It's all about who you know in Hollywood, and for one fluffy pooch with no previous acting experience, knowing Bradley Cooper really paid off.
That's how Charlie, the actor-director's very own labradoodle, landed a part in the most buzzed-about movie of the year, "A Star Is Born."
But don't get the wrong idea. According to Cooper, despite the fact he hired his furry friend, "there was no nepotism" involved.
"I wanted this relationship with the dog (in the movie)," he explained to People at the film's Los Angeles premiere last week. The lead characters, Jackson (Cooper) and Ally (Lady Gaga) "don’t have a child together but they have a dog together, and I wanted it to be part of their story."
And Charlie happened to be perfect for that part. Besides, Cooper added, "I love dogs" — and, obviously, he adores this dog in particular.
But casting Charlie wasn't just a way to include his canine companion in the film. It was also a way to include someone else who couldn't be there.
The 43-year-old star's father, Charles J. Cooper, died in 2011 following a battle with lung cancer. He recently cited that devastating loss as part of what made it possible to tackle his gritty role in "A Star Is Born."

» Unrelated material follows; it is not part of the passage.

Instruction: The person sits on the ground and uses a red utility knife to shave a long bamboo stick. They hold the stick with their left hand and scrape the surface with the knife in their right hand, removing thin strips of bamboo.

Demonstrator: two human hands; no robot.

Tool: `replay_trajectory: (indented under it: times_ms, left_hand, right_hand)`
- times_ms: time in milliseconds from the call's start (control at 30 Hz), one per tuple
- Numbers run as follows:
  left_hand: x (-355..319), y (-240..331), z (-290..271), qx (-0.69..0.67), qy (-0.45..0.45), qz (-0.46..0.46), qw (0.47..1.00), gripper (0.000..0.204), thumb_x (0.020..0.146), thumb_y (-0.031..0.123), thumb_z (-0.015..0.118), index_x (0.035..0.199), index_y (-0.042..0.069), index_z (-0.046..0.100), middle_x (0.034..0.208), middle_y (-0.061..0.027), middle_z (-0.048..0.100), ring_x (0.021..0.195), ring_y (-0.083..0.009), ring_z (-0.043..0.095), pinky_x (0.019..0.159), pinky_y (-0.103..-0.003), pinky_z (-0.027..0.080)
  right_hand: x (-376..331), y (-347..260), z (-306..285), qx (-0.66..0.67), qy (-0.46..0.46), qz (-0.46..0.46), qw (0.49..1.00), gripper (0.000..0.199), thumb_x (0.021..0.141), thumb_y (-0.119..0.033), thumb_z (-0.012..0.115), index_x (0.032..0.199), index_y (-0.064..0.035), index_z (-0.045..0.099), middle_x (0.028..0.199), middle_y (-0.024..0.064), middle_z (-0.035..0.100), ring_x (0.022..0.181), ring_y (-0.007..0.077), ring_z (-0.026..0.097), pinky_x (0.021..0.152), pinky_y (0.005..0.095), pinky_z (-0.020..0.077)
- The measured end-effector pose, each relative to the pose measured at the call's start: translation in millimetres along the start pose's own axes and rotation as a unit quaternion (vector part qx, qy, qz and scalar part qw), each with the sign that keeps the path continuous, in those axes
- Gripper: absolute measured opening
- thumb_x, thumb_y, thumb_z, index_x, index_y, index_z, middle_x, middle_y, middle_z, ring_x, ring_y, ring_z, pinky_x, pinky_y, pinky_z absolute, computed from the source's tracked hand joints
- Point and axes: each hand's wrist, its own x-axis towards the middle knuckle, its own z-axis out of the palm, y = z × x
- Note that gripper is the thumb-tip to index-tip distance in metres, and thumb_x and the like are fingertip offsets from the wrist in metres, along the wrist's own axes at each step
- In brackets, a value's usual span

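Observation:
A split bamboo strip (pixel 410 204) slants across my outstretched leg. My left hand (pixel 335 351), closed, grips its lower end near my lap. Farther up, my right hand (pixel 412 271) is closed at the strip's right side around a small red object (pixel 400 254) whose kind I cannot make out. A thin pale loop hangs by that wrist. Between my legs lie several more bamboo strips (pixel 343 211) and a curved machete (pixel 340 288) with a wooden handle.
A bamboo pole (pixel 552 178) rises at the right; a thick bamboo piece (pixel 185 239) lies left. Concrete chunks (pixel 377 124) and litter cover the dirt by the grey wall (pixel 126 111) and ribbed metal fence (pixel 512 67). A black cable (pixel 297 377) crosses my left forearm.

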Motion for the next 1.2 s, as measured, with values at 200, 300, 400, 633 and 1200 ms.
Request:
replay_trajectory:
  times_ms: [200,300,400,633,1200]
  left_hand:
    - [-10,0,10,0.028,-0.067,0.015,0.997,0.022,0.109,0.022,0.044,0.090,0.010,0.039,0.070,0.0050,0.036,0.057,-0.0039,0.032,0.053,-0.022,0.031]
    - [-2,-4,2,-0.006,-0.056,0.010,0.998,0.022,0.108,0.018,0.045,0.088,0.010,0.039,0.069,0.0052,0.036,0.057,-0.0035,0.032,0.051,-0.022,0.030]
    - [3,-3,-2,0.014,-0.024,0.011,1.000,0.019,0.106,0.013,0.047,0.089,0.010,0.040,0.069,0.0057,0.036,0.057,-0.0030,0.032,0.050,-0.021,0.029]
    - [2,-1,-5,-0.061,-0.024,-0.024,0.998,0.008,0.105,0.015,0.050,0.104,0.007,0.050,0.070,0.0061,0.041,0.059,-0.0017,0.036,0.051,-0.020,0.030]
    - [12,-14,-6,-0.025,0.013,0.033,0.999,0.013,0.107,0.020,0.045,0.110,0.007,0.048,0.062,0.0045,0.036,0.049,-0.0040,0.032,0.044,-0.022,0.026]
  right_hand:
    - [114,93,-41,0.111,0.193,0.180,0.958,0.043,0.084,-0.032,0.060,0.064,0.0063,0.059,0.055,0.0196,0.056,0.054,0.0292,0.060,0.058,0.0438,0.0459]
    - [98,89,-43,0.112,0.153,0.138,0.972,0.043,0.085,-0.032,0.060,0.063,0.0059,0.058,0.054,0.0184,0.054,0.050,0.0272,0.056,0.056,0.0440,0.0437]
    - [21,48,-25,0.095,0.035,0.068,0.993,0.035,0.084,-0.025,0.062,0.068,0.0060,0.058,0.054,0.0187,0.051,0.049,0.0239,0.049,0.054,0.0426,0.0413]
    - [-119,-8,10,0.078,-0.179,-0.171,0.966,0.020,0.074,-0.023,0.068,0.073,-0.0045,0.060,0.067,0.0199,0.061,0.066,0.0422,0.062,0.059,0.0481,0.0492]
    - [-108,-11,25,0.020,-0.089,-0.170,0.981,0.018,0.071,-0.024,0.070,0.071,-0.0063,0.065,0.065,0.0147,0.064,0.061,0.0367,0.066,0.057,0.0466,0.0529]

Charlie was named after the actor's beloved parent. "That meant a lot for him to be in the film," he said.
Evidently, it meant a lot to Lady Gaga to have Charlie around, too. In a red-carpet chat with Entertainment Tonight, Cooper confessed that, during the making of "A Star Is Born," "We were always playing with Charlie!"
And when play time was over, Charlie proved he had real acting chops, too.
As the film's director, Cooper noted to AOL, "I could have brought him on set anyway, but he's a great actor."
Charlie's method? "I just told him where to go, and he did the rest."
That good boy has even earned his first rave review.
On Thursday, Lisa Lange, the vice president of animal rights group PETA, said in a statement that "Bradley Cooper's happy, adorable and much-loved dog steals the spotlight — and viewers' hearts — in this film because it's clear that he loved being with his real-life 'dad.'"
Lange added that, "PETA has witnessed so much abuse and neglect of dogs, both on and off set, that we’re hoping Cooper’s kind decision (to cast his own dog) sets a precedent for all of Hollywood to follow.”
In an effort to encourage that, the organization has given the star their Compassion in Film award for his work with Charlie.
That's good news, but unfortunately for Cooper, his "great actor" dog has let all this success go to his shaggy head.
"(Charlie) has an agent," he joked to People. "I don’t talk to him much anymore. He doesn’t return my calls."
See Charlie — and Cooper and Gaga — in action when "A Star Is Born" hits theaters Oct. 5.